- [WHAT YOU HAVE TO DO] Leaving out each picture, transcribe the lines of the listing below exactly from the first through the line that contains "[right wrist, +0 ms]".

- [DATA SEGMENT]
§ §

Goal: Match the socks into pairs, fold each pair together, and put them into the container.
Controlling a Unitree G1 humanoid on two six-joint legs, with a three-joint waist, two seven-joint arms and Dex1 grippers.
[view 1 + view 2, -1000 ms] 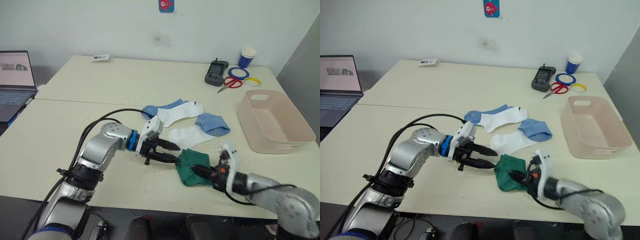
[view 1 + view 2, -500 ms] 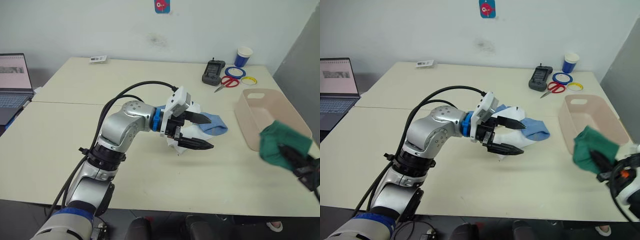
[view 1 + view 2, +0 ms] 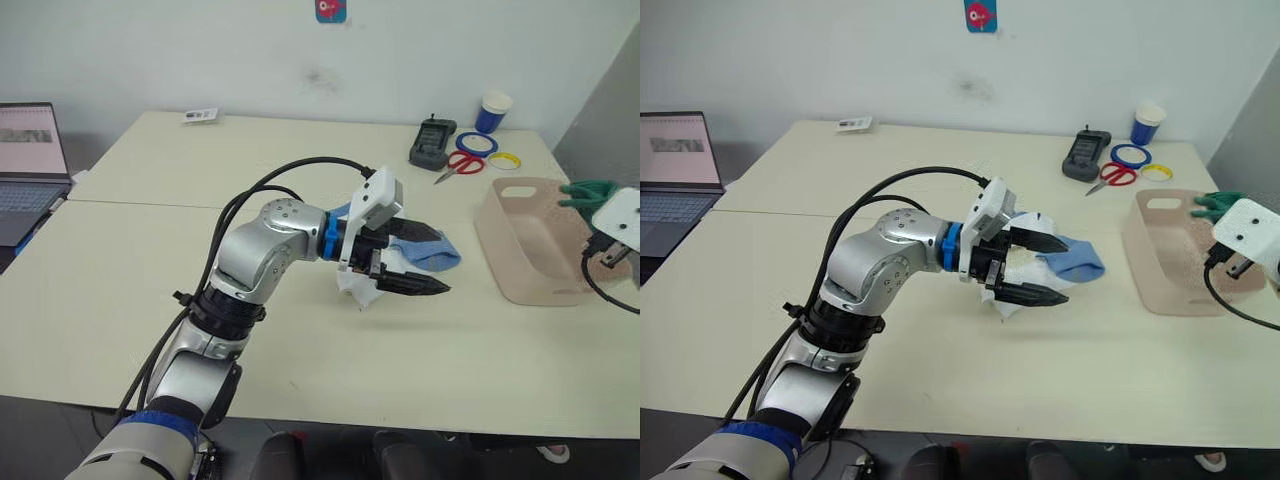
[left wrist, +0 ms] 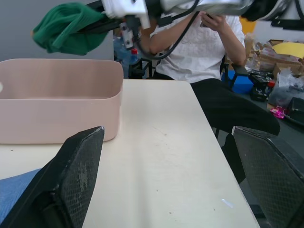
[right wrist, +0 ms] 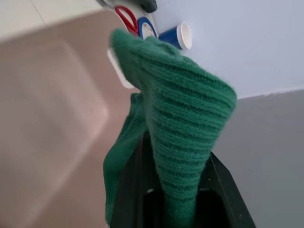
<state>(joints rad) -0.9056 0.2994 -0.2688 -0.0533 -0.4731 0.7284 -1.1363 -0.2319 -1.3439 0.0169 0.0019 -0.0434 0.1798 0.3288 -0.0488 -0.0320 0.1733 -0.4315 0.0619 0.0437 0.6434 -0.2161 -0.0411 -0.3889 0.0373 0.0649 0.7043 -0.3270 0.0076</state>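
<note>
My right gripper (image 5: pixel 176 192) is shut on a bunched dark green sock (image 5: pixel 183 118) and holds it in the air over the far right rim of the pale pink container (image 3: pixel 535 250). The left wrist view catches the same green sock (image 4: pixel 66 28) above the container (image 4: pixel 57 97). Near the table's middle, my left gripper (image 3: pixel 1066 270) is open and hovers just over the white socks (image 3: pixel 357 291) with light-blue toes (image 3: pixel 432 250). Nothing lies between its fingers (image 4: pixel 71 183).
At the back right stand a blue-and-white cup (image 3: pixel 495 110), tape rings (image 3: pixel 478 145), red scissors (image 3: pixel 458 165) and a black device (image 3: pixel 432 147). A laptop (image 3: pixel 30 150) sits at the far left. A seated person (image 4: pixel 199 42) is beyond the table's right end.
My right gripper carried the green sock from the table's front edge up to above the container. My left gripper swung right and now hovers over the white socks.
</note>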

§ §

- [ANSWER FOR THIS EXERCISE]
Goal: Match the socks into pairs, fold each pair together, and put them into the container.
Controlling a Unitree G1 humanoid on two six-joint legs, with a three-joint waist, two seven-joint arms and Dex1 grippers.
[view 1 + view 2, -1000 ms] 
[view 1 + view 2, -500 ms] 
[view 1 + view 2, +0 ms] 
[left wrist, +0 ms] 
[right wrist, +0 ms] 

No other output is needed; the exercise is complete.